Joe Velten of Warminster put his money down in November on a 2023 Honda HR-V. And now, in April, he’s still driving his 2015 GMC Terrain with 90,000 miles on the odometer.

The 79-year-old retiree wants the HR-V EX-L, top of the line, with heated seats, in his color choice, Nordic Forest Pearl. (After teaching English at Archbishop Wood for 52 years, and still volunteering there now, he’s earned it.)

“The frustrating thing to me is, obviously, the dealers want to sell what they have, but there’s no actual way to order a car,” Velten said. “I can go to a furniture store and order a specific piece of furniture, in terms of the color and the style that I want.”

Relief ahead?

Automakers are looking to the second quarter of 2023 for some relief.
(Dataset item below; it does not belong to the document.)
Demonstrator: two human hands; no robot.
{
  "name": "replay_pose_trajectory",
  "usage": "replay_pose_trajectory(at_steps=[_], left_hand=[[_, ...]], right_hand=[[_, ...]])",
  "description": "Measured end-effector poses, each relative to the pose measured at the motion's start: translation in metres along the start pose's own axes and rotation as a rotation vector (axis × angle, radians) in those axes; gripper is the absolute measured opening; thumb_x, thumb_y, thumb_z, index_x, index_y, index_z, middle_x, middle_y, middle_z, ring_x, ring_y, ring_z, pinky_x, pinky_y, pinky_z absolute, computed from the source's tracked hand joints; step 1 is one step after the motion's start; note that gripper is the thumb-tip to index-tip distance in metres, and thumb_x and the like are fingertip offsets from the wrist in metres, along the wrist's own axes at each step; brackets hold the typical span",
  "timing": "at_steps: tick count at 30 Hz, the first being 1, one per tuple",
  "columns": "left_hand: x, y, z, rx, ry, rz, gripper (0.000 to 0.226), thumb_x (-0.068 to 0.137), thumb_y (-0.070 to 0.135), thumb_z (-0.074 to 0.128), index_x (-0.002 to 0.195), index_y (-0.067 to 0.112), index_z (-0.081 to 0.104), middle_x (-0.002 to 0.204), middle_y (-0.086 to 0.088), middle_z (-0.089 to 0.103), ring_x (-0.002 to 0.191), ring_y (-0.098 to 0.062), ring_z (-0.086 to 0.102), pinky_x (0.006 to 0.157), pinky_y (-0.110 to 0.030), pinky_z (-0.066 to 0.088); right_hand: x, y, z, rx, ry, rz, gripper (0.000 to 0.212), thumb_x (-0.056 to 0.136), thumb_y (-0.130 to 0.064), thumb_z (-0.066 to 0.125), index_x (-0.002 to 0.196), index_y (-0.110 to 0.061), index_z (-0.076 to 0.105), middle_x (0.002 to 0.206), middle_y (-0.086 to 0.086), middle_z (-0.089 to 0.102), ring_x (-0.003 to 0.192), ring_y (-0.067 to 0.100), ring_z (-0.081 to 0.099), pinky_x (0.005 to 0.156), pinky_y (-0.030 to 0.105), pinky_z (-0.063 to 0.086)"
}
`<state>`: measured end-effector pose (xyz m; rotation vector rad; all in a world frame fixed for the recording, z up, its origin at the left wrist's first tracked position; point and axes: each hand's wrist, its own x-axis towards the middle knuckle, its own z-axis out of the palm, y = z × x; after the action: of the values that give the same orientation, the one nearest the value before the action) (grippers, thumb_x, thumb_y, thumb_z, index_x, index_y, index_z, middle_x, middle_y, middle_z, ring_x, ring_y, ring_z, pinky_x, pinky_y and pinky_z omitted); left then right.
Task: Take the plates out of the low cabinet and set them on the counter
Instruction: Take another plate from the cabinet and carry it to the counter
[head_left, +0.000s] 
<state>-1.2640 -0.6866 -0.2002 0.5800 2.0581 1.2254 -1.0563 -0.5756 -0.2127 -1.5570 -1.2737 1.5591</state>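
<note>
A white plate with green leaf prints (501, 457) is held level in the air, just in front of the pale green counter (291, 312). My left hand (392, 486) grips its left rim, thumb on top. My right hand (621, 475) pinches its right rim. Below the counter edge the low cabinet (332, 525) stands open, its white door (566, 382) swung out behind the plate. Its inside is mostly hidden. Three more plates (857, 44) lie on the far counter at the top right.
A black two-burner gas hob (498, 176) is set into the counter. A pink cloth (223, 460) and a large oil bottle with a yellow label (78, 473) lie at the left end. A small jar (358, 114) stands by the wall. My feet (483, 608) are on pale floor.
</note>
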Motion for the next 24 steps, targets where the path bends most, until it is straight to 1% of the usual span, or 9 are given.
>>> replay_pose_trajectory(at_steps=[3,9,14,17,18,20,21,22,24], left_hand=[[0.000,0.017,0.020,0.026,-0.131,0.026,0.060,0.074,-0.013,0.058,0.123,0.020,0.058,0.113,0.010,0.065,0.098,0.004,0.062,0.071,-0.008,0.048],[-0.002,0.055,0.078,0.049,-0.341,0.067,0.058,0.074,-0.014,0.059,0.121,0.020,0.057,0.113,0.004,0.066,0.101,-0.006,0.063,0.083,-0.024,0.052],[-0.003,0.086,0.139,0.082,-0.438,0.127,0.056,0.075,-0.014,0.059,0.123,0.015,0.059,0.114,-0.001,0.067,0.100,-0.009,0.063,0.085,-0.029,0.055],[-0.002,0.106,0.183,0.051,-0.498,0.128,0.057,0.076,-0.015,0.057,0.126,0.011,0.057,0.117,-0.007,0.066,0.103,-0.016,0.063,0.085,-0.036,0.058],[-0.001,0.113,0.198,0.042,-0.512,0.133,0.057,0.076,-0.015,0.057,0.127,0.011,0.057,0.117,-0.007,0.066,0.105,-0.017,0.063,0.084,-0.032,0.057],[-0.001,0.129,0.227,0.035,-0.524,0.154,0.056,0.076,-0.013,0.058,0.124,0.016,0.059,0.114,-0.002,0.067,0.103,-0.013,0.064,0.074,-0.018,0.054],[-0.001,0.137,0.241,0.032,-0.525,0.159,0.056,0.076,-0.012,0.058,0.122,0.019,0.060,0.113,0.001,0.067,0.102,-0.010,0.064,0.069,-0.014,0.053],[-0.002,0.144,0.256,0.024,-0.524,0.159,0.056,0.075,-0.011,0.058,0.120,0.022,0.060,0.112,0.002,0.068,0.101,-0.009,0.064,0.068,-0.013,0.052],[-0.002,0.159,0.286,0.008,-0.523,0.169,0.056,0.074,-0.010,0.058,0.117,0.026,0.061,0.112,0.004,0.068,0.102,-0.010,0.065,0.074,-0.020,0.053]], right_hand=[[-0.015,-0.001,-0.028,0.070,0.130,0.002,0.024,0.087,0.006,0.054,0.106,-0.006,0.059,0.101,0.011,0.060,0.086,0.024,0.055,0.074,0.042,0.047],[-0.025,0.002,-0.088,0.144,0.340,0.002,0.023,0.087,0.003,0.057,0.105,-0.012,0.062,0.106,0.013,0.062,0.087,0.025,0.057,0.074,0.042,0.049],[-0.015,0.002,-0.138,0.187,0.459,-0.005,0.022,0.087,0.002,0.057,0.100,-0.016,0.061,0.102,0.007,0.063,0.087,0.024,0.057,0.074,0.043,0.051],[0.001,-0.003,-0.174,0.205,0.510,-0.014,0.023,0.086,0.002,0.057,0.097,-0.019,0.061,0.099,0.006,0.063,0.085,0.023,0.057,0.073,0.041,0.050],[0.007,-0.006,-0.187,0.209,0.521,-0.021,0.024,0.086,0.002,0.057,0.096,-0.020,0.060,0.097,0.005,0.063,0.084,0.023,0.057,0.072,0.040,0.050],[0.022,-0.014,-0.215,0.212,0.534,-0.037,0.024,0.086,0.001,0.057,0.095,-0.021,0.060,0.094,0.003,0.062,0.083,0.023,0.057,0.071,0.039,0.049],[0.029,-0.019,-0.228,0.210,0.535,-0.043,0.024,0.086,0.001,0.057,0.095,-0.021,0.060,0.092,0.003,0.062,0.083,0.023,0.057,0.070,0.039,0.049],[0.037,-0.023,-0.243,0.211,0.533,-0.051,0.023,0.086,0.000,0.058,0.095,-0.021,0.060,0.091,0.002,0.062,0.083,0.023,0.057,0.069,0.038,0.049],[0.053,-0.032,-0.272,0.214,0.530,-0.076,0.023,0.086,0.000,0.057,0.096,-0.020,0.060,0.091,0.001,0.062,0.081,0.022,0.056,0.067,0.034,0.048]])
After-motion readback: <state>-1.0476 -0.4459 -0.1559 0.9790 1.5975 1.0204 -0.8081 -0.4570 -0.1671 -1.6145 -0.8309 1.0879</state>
“In terms of overall supply chain shortages, our plants continue to face intermittent production delays due to many supply chain disruptions, and we anticipate challenges into Q1 of 2023,” Leigh Anne Sessions, senior manager for Lexus Communications, said in an email before earnings were released earlier this month.

Fitting into Sessions’ expectations, Mickelberg confirms the second key fob for his Lexus is expected to come in the second quarter. He already received his all-weather floor mats in January, another item that was left off the RX350h.

And the outlook remains challenging for brands across the spectrum. Among the most affected vehicles, according to Auto Forecast Solutions data, is the Honda Civic, estimated to have lost more than 40,000 units in 2022. That means the company built 40,000 fewer Civics than it had planned because of chip shortages.

The Chevrolet Equinox, Sierra, and Silverado are expected to be hit hard in 2023, with more than 100,000 vehicles planned that likely won’t be built. The Ford Edge and the F-Series, as well, although the numbers could change if semiconductor production comes back in time, Fiorani said.

But Fiorani thinks the real solution lies further in the future — when the Chips and Science Act signed into law in August begins to boost onshore microprocessor manufacturing. He said it’s the key to getting chips up to the speed of vehicle production.

But it won’t be an overnight solution, as factories must be built and workers trained.

“These things take time, and a lot of money,” Fiorani said.